July 19, 2013, 08:30 | Long Paper, Embassy Regents C

Markup Beyond XML

A review of the limitations of XML is not necessary here, as they have been debated as long as XML, and SGML before it, have been applied to data in the humanities. (For example, see Barnard et al. 1988, Huitfeldt 1994, Barnard et al. 1995.) Nor is it necessarily helpful, inasmuch as dwelling on the difficulties (while ignoring the considerable strengths) of XML is not in itself a constructive activity.

However, even when conceptualizing a markup technology that does not face these particular limitations, we can also learn from XML's strengths. In particular, from the concept of generic and “descriptive” markup (Coombs 1987) we have learned that document markup need not be strongly bound to application semantics, but can be declarative and oriented to the information and problem domain (rather than the particular platform and toolset in use), providing many advantages both for modeling and for long-term application independence. Similarly, XML's fairly clean separation of syntax (the text-based format that constitutes XML formally — angle brackets delimiting markup and distinguishing it from text content) from model (most commonly, but not necessarily, the W3C DOM or the related “tree”-shaped model of a document described by the Xpath/XSLT/XQuery family of specifications) has enabled the development of powerful standards-based tools — for both creating and maintaining XML syntax and for processing it — and helped ensure the platform independence and portability of XML technologies.

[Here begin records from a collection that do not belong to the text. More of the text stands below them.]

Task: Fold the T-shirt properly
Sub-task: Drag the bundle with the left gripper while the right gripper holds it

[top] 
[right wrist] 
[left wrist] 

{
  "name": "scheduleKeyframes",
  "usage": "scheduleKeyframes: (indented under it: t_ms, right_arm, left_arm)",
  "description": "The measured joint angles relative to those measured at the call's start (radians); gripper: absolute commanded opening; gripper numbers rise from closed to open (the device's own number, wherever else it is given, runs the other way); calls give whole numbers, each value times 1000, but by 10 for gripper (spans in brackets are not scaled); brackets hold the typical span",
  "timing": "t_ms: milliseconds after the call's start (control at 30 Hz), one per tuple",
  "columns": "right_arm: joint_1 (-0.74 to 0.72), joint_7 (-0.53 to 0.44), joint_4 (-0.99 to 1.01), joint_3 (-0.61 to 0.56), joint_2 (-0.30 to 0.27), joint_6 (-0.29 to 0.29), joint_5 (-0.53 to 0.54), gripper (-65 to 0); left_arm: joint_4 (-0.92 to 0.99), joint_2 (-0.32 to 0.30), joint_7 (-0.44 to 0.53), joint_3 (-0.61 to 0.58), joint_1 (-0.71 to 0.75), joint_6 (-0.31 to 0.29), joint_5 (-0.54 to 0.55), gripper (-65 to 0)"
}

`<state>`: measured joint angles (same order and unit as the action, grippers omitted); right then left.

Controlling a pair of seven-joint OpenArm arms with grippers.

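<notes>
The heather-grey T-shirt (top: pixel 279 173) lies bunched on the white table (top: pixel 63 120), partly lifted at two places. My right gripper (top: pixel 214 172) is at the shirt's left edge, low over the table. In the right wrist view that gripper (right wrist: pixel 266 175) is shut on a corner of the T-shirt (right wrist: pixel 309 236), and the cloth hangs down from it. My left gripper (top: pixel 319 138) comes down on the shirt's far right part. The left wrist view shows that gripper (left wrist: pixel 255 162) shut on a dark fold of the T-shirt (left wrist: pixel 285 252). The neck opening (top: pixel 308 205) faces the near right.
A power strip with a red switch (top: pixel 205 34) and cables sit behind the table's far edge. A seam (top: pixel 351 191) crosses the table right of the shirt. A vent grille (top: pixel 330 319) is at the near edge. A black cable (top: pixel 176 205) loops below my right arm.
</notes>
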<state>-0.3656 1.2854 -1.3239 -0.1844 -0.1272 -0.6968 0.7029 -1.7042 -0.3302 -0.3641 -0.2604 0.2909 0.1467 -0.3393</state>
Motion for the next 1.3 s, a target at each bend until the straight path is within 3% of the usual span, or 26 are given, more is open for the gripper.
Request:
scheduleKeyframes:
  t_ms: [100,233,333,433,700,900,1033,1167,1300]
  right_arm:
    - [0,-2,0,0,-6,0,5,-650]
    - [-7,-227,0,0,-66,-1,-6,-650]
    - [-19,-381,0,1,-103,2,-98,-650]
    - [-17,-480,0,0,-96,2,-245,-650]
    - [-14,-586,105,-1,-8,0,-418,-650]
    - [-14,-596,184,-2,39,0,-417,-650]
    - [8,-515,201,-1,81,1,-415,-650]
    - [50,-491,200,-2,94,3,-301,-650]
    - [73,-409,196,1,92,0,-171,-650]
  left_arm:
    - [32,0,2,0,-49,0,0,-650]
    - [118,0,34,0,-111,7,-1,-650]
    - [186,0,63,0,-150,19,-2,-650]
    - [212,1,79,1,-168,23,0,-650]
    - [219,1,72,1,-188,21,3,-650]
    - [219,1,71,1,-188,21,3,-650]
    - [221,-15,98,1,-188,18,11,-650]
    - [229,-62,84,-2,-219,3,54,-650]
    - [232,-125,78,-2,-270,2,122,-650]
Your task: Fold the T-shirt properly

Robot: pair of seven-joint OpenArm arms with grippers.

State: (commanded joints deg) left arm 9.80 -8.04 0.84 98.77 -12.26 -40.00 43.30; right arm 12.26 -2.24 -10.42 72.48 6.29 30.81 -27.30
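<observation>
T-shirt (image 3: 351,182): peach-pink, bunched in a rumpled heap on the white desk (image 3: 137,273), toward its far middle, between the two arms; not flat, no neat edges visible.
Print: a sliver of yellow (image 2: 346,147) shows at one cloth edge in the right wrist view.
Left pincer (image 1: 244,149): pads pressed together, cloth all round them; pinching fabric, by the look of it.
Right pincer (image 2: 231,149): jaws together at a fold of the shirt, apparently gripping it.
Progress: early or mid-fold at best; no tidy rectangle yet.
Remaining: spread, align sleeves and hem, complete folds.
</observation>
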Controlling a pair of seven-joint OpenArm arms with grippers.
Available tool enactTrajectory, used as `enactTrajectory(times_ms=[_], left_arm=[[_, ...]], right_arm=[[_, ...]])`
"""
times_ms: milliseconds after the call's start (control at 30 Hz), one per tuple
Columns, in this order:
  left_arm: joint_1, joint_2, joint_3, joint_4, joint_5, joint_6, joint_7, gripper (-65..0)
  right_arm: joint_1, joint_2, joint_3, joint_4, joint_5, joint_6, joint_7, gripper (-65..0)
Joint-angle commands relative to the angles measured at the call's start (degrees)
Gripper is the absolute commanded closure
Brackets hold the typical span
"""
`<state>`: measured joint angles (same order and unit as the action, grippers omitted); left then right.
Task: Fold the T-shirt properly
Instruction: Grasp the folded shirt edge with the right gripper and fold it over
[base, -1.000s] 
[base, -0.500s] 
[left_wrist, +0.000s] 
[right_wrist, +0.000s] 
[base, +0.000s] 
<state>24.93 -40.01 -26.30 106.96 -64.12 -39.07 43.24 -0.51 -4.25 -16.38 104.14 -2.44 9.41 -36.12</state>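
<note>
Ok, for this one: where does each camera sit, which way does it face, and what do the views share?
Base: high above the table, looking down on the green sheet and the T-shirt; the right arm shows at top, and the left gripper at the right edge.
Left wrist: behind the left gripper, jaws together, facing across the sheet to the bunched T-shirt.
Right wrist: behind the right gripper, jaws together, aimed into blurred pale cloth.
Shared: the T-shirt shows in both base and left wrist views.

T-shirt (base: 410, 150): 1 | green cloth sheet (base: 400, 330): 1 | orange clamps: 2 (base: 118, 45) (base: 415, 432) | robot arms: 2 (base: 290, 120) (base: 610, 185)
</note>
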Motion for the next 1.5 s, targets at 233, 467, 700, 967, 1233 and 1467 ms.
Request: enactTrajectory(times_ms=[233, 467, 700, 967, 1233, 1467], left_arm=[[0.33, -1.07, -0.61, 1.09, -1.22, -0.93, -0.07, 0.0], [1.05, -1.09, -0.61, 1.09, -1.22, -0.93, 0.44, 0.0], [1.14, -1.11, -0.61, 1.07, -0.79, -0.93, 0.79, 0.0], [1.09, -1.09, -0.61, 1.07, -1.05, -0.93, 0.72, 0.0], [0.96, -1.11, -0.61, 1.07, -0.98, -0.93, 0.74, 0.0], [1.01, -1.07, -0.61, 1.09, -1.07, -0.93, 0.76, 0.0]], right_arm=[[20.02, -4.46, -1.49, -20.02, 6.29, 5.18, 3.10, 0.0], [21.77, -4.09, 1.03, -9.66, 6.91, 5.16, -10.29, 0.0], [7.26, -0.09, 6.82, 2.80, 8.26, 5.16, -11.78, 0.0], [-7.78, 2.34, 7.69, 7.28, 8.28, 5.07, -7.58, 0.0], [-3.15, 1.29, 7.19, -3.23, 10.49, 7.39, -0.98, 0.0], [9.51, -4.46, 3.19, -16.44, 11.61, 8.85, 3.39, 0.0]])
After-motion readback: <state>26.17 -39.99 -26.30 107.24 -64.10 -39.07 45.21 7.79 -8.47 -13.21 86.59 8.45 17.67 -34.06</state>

LMNL, the Layered Markup and Annotation Language, borrows both of these fundamental concepts. LMNL was first described by Jeni Tennison and myself in 2002 (Tennison and Piez 2002). However, its model differs significantly from XML's in two important respects:

I. Where XML stipulates a complete organization of a data set into discrete containers (elements), LMNL simply identifies ranges over a text. Ranges, as sequences of characters (or more formally, of atoms) may overlap with other ranges. In LMNL syntax, this is legal: [poem}Et [red}l'unique [gold}cordeau{red] des [green}trompettes{gold] marines{green]{poem]

Figure 1.

As identified (in the syntax) by start-tag/end-tag pairs, any range may overlap with any other. Indeed, any relations between ranges — whether one may or does “contain” or “overlap” another — are not conditioned by the rules of LMNL, but provided, when needed, by an application in process. (So an application may say “colors must not overlap”, or “red must not overlap with gold”, but LMNL itself does not.) Thus LMNL markup is like a set of crayons or markers (for marking a text) as opposed to a pair of scissors (for segmenting it).

II. LMNL ranges may be annotated, in a way similar to attributes assigned to elements in XML, but also with significant differences. While in XML, attributes are provided as name-value pairs, any LMNL annotation may have structure: [poem [author}Guillaume [surn}Apollinaire{surn]{author]}Et l'unique cordeau des trompettes marines{poem] Here, the author annotation has content that is marked up: Guilliaume [surn}Apollinaire{surn]. Moreover, in LMNL, annotations may have annotations (as if XML attributes could have attributes), and indeed annotations may encapsulate, comprehend or subsume entire documents (perhaps stored out of line, elsewhere on the network).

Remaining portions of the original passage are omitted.